Dengan semua proses yang kujalani, aku bingung mengapa sebenarnya banyak hal yang tidak berkenan ada di hidupku. Mengapa bisa bayi yang harusnya bersih malah mengalami kesulitan, kesalahpahaman, dan membentuk luka?
Lalu pemahaman baru hadir melalui beberapa orang guru, bahwa sebenarnya kita dilahirkan ke kehidupan ini bukan kali pertama. Di entah-berapa-kali kehidupan sebelumnya sudah banyak yang kita lalui, banyak kesalahan dan kebaikan yang sudah dilakukan, yang membentuk karma yang harus “dibayar” dan semuanya tersimpan dalam memori jiwa. Otak ini mungkin lupa semuanya saat lahir kembali, namun jiwa tidak pernah lupa.

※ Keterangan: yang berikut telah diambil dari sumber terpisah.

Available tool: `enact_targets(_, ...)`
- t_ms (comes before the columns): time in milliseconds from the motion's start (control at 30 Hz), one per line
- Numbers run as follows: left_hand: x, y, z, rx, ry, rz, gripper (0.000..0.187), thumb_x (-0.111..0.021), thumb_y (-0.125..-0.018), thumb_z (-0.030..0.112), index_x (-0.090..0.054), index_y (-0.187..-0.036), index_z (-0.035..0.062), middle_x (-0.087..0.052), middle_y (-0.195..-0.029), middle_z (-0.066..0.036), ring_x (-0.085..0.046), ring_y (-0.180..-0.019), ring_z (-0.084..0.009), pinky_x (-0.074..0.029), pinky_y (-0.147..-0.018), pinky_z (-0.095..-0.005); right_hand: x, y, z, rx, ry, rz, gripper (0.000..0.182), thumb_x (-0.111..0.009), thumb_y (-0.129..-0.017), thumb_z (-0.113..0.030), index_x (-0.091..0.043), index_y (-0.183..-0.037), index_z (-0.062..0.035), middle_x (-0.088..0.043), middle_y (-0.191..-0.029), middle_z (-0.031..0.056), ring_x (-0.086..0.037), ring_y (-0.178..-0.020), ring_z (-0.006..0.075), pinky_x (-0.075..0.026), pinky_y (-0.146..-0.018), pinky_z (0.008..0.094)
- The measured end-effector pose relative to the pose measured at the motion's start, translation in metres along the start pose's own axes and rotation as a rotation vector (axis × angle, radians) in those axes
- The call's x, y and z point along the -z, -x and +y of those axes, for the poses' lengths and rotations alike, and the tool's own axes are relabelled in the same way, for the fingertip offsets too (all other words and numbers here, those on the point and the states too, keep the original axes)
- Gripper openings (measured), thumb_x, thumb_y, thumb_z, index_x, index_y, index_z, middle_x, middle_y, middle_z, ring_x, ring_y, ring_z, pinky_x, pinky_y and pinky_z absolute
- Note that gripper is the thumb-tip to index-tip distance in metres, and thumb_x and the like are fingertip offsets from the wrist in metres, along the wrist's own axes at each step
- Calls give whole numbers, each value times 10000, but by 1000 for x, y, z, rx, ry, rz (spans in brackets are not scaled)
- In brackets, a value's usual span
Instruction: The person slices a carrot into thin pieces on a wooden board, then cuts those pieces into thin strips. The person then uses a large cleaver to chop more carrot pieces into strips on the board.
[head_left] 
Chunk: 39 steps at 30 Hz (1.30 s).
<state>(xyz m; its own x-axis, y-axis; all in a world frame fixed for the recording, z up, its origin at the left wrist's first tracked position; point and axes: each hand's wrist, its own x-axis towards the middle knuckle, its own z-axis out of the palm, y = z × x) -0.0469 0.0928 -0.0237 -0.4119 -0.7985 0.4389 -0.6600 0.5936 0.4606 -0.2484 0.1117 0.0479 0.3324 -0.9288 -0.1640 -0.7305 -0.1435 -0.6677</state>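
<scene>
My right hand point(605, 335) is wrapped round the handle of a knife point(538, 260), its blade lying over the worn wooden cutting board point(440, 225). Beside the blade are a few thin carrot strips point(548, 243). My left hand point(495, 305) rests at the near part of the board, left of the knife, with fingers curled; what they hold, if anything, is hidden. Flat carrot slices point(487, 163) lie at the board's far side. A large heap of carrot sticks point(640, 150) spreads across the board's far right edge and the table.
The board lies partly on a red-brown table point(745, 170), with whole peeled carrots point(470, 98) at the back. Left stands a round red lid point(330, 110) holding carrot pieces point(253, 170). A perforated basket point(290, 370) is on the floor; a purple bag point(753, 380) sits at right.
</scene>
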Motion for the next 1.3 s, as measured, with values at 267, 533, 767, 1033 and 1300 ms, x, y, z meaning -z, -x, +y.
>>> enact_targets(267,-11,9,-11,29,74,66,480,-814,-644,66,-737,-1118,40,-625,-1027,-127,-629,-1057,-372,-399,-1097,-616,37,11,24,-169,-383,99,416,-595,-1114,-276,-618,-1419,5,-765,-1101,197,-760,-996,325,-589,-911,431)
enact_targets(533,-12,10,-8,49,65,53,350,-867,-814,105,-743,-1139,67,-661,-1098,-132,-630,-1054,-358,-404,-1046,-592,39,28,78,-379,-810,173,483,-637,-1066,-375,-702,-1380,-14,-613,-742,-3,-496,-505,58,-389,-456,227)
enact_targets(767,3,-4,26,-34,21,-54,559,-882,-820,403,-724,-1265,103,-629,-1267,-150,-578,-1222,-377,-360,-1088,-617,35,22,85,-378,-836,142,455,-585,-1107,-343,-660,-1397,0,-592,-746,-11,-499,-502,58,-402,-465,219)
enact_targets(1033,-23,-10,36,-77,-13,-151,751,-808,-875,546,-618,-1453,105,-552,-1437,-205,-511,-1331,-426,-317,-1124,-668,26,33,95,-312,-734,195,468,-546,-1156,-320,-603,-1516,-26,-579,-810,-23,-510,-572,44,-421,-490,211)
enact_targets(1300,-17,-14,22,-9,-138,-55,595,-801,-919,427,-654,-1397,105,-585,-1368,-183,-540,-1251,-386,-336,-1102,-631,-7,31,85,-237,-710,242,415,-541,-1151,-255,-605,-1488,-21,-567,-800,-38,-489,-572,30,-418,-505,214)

Ini membuka lebar mata kesadaranku, bahwa hal yang menurutku buruk terjadi, adalah karena kesalahanku di masa lalu. Harus terjadi, agar pelajarannya bisa aku ambil dan tidak mengulanginya lagi. Karena tidak mungkin hal buruk terjadi pada bayi bersih tanpa dosa, yang membentuk luka ini itu dan menjadikannya jauh dari kesejatiannya seiring bertumbuh, jika dia tidak pernah melakukan kesalahan. Jika aku tidak pernah melakukan kesalahan. Kenyataan manis yang dengan suka cita aku terima, dan kacamataku semakin jernih.

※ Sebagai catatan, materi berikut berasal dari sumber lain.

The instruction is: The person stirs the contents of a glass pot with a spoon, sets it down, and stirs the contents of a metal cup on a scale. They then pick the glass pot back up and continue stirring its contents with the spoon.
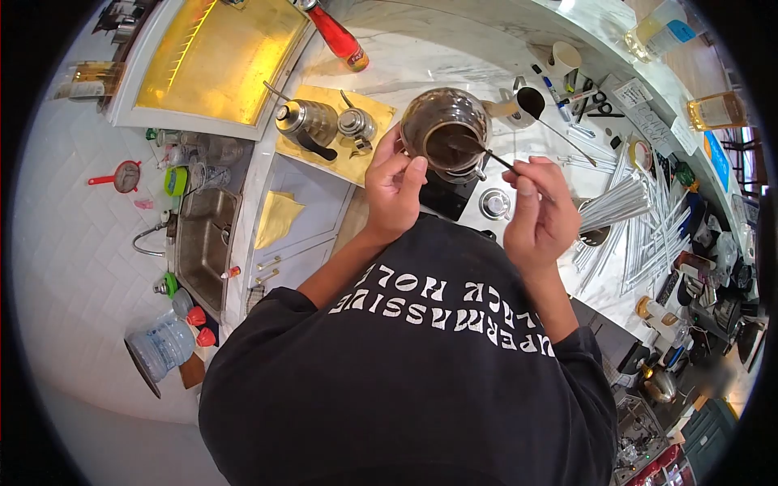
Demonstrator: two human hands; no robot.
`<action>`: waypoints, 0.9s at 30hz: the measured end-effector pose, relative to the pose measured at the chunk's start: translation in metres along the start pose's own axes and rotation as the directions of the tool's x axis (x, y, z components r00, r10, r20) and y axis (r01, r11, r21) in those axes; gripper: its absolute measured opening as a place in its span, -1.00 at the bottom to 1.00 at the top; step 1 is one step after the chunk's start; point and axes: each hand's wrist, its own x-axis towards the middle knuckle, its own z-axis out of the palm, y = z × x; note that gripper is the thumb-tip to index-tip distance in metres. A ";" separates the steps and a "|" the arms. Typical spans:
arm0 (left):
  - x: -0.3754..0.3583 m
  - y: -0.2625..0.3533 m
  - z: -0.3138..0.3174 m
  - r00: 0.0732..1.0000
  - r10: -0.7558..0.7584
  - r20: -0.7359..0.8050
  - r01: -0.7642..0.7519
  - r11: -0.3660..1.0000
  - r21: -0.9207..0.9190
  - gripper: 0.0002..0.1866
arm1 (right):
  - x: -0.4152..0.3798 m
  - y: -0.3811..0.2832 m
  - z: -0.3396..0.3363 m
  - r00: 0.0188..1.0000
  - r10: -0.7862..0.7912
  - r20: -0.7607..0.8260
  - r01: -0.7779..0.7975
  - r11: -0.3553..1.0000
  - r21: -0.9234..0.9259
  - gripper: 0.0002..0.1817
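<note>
My left hand (394, 191) is closed on the side of a round glass coffee vessel (442, 105), its mouth facing me and dark brown contents inside. My right hand (538, 209) pinches a thin dark stirring stick (497, 157), whose far end reaches into the vessel's mouth. Below the vessel a metal and glass part (463, 175) shows over a black flat device (444, 198), partly hidden. A round metal piece (494, 203) lies on the counter between the hands. Just beyond the vessel stands a metal pitcher (529, 104).
A kettle (306, 121) and a glass press pot (356, 124) stand on a yellow cloth (379, 104) at left. Many white straws (620, 204) spread over the right counter. A red bottle (340, 40) stands at the back. The sink (203, 243) is far left.
</note>
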 end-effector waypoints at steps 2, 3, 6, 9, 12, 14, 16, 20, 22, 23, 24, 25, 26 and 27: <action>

Lalu, aku tetap bingung, mengapa aku masih belum sembuh dari luka-luka yang sebenarnya sudah kupahami datangnya dari mana: yaitu diriku sendiri.
5. Berpasrah dan ridha pada Allah
Mengapa aku belum juga sembuh? Mengapa pemahaman datang bertubi-tubi, berbagai praktek penyembuhan dilakoni, tapi luka masih di sana? Mengapa perilaku reaktif masih ada malah membesar? Sampai kapan ini kualami? Aku takut membuat karma baru.
Satu hal yang selalu memanggilku dan menjadi jangkar namun lama tidak tersambungkan dengan talinya adalah kesadaran tentang Tuhan. Selama ini aku terlalu kokoh merasa kalau semua yang terjadi padaku adalah tanggung jawabku, sehingga memang harus aku yang membereskan. Tapi ternyata, aku salah total. Sejak awal aku tidak mampu, dan tidak pernah mampu menyembuhkan. Hanya Allah yang bisa. Aku tidak bisa apa-apa. Ini jebakan yang paling nyata. Aku tidak tau kalau sebenarnya aku tidak bisa. Karena ini kan yang di gembar-gemborkan selama ini? Self healing. Di realita yang aku alami sekarang, itu tidak mungkin, kalau tidak menyadari bahwa di dalam diri ini ada Tuhan yang menyembuhkan. Yang aku bisa lakukan ternyata hanya berpasrah. Belajar berpasrah total. Menjadi muslim sejati yang beriman pada-Nya. Yang belajar berpasrah untuk menyaksikan hadir-Nya kemanapun wajahku menghadap: keluar atau ke dalam diri yang paling dalam. Pada tiap orang maupun kejadian yang kutemui.
Aku rasa, inilah inti dari semuanya. Bahwa kita semua sejatinya tidak bisa apa-apa tanpa kasih sayang-Nya. Bahkan luka akibat kesalahan kita sendiri, kita tidak mampu menyembuhkannya. Hanya Dia yang bisa, asalkan kita ijinkan. Asalkan kita lepas semua yang diminta-Nya untuk dilepaskan. Kita hanya perlu diam, pasrah, melepas, dan mengijinkan diri mendengar dan dibersihkan. Apakah akan ada pertanyaan selanjutnya yang belum terjelaskan? Mungkin. Tapi bukankah itu intinya hidup? Selalu muncul pertanyaan. Bedanya sekarang, dengan kesadaran bahwa semua jawaban ada pada-Nya, dan Dia selalu memberi jawaban, instan saat itu juga, asalkan kita siap, mau, dan mengijinkan diri mendengar-Nya.
Di sisa-sisa Ramadhan ini, mari kita manfaatkan untuk menjadi momen belajar dan berlatih meringankan diri, agar suatu hari, kapanpun Dia kehendaki, kita siap mengalami Lailatul Qadr dan menjadi orang yang benar-benar bertaqwa, berkesadaran Tuhan. Semoga Allah ridha, dan kita ridha, ya.